Weil er diese wichtigen und vielsagenden Phänomene zuzudecken versucht, ist der modische Begriff Burnout gefährlich. Er erinnert an die „Manager-Krankheit“ in den 60er und 70er Jahren. Zunächst einmal fühlte sich der Kranke befördert von einem überlasteten Angestellten zum „Manager“, der mit seinen weitreichenden Kompetenzen nicht mehr klar kommt. Die ungesunde Lebensweise, die häufig hinter den Herz-Kreislauf-Erkrankungen und dem gefürchteten Herzinfarkt steckt, hat aber wenig mit qualifizierter Tätigkeit und umso mehr mit Mißerfolgen zu tun, die mit Alkohol und übermäßigem Essen kompensiert werden. Die echten Spitzenmanager sind meistens schlank und treiben Sport. Und wer tatsächlich von seiner Arbeit „besessen“ ist, bekommen auch keine Depression. Die meisten Antidepressiva werden an Langzeitarbeitslose verschrieben. Von „Burnout“ kann hier wohl nicht die Rede sein. Eher vom Alleinsein mit einem Lebensanspruch, der mit der Wirklichkeit nichts mehr zu tun hat.

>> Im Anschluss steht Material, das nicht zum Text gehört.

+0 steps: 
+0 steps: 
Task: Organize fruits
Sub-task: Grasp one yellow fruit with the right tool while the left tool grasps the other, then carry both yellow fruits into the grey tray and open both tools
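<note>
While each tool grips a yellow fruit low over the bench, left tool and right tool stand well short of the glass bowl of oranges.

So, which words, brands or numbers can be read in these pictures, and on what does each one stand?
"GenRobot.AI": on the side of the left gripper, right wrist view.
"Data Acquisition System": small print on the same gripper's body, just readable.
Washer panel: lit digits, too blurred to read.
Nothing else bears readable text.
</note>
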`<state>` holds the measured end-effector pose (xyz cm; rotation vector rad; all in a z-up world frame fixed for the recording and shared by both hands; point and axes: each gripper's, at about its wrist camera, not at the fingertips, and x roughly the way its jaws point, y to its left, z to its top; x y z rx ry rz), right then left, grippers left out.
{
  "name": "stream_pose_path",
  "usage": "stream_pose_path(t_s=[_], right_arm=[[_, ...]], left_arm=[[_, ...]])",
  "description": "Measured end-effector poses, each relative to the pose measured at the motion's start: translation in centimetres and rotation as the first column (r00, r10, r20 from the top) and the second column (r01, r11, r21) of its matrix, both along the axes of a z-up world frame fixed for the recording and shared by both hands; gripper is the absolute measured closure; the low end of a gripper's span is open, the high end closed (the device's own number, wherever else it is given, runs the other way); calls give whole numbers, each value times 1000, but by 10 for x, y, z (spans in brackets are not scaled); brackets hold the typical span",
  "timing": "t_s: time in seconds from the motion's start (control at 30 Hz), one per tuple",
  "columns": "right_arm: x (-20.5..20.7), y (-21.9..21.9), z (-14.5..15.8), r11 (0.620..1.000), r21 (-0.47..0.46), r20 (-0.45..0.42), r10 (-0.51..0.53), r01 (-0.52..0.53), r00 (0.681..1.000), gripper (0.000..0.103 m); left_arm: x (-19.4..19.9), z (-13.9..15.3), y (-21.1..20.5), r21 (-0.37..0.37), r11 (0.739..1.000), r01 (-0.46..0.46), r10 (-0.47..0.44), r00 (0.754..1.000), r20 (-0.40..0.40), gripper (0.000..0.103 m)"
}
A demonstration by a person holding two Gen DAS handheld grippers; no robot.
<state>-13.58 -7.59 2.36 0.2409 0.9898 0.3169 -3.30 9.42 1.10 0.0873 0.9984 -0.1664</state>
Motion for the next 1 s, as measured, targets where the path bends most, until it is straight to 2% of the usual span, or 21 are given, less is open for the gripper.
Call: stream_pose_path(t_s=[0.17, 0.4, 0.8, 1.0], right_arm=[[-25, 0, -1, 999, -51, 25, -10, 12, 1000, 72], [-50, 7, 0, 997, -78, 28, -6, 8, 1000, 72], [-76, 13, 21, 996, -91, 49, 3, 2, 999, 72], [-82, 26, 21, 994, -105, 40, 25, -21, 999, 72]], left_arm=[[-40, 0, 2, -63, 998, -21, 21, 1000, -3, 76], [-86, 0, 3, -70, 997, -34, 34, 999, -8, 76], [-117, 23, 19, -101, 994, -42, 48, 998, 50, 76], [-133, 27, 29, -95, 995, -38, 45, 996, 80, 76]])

„Depression“ heißt übersetzt Niedergedrücktheit. Ein schwaches Wort für das, was sich an Qual dahinter verbirgt. Doch falsch ist das Wort nicht. Es ist verwandt mit der Demut – einer Vokabel, die heute kaum noch verwendet wird. Demut ist das Gegenteil von Hochmut und kommt „nach dem Fall“. Als Sturz aus falscher Höhe sollte eine seelische Erkrankung vor allem wahrgenommen werden. Dieser Sturz betrifft aber längst nicht nur einzelne, sondern die allgemein zu hoch geschraubte Erwartung ans Leben, an Partnerschaft, an Attraktivität, an Einkommen, an Jugend, an die eigene Begabung. Die „große Depression“ erfaßt immer mehr Lebensbereiche. Und das ist gar nicht so schlecht, wenn damit ein Umdenken verbunden ist. Gerade deshalb kommt es darauf an, sich diese Erfahrung nicht schönzureden. Da sind nicht große Arsenale „ausgebrannt“, die nun durch Päppeln wieder aufgefüllt werden müssen. Da ist vielmehr ein Defizit sichtbar geworden, ein existentieller Mangel, der vorher kaschiert worden war. Es ist der jeweils persönliche Mangel und der Mangel, der dem Menschen überhaupt anhaftet.